You shouldn't expect people to buy a new all-sports format after you've gotten rid of capable, sharp people like Stan Spero, Steve Bailey, and Tony Albano, one of the best radio producers ever. The dip in quality showed.

It's my understanding that a book about KMPC is being written. The chapter(s) about 1992-94 should make for a fascinating read, if not a happy ending.
 
KMPC was one of the greatest stations I ever heard. The 1979-1980 lineup was superb: Robert W Morgan, Geoff Edwards, Wink Martindale and Gary Owens. That "unforgettable" format was outstanding.

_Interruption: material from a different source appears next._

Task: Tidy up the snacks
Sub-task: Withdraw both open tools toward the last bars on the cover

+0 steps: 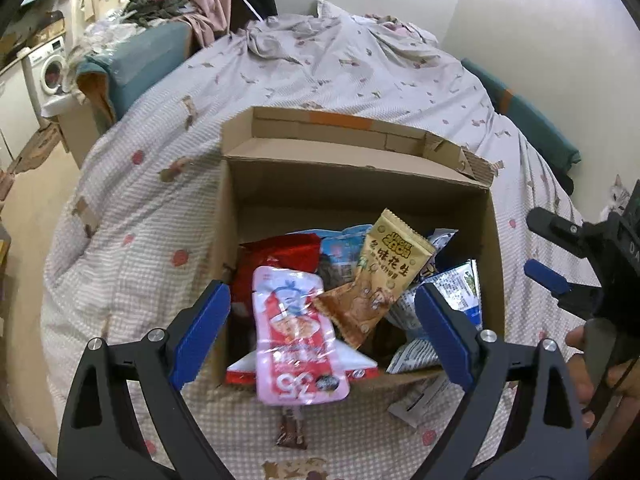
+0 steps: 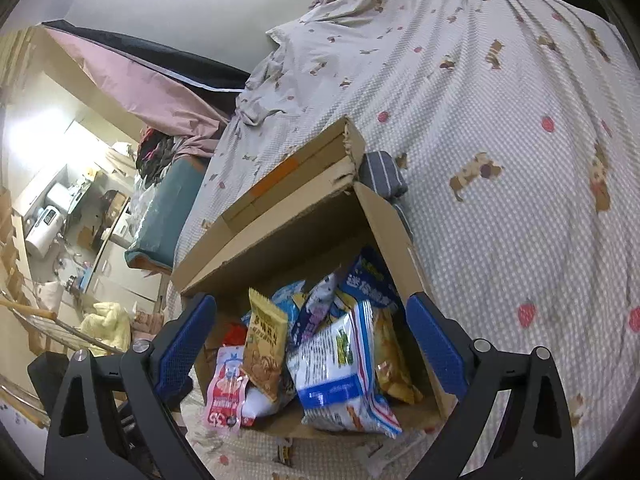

With the success of Imus on WFAN in 1992, I guess KMPC wanted Robert W to emulate him.Hard to believe it's been twenty years since KMPC stopped playing music. WNEW AM in New York also stopped the music twenty years ago. Great stations like KMPC and WNEW were one of a kind. Too bad there isn't a place for stations like this anymore.
 
"Budget Bill"---which is not to be confused with the ongoing Boehner-Obama debate---was, of course, Bill Ward. He had worked in Dallas, Louisville, Providence and Atlanta before coming to KBLA in March 1967. (KBLA was a top-40 station at 1500 AM in Burbank.) Ward changed the station to country K-Bar-B-Q, KBBQ. In 1971 he was hired by KLAC, which had switched to a country format in 1970, and was manager there from 1972 to 1979. In 1982, after serving as an executive with Metromedia for three years, he took over KMPC. In 1985 he oversaw the purchase of KUTE and that station's format change from r&b to AC as KLIT, "K-Lite." The "Budget Bill" nickname is a misnomer; he certainly didn't seem averse to spending money.

While at KLAC, Ward brought back sportscaster Jim Healy, who had been at the station from 1961 to 1965. Healy's fifteen-minute sportscast became more and more popular, especially when Healy started using drop-ins and sound bites featuring athletes and coaches. (Tom Lasorda: "What's my opinion of Kingman's performance? What the f*** do you think is my opinion of it? I think it was f***in' horse****.") In 1984 Ward brought Healy over to KMPC. I wonder how KMPC would have fared if they had tried a sports format in the mid-'80s.
 
To give it a timeline, KMPC was MOR until 1973, Adult Contemporary from 1973 onward, and added talk programs from late 1979 on, until finally going all talk in late 1980.

They tanked while several KMPC alums (Whittinghill, Owens, Johnny Magnus) racked up big numbers playing standards on KPRZ (1150) through 1981.

KMPC figured they could do that, too, with a better signal than KPRZ, and went back to music as a standards station (consulted by Bill Drake, who customized his "HitParade" format for it) in May of 1982. It took them a few books, but they knocked KPRZ off (it became KIIS-AM again), and they had a 10 year run with standards before the flip to sports in May of 1992.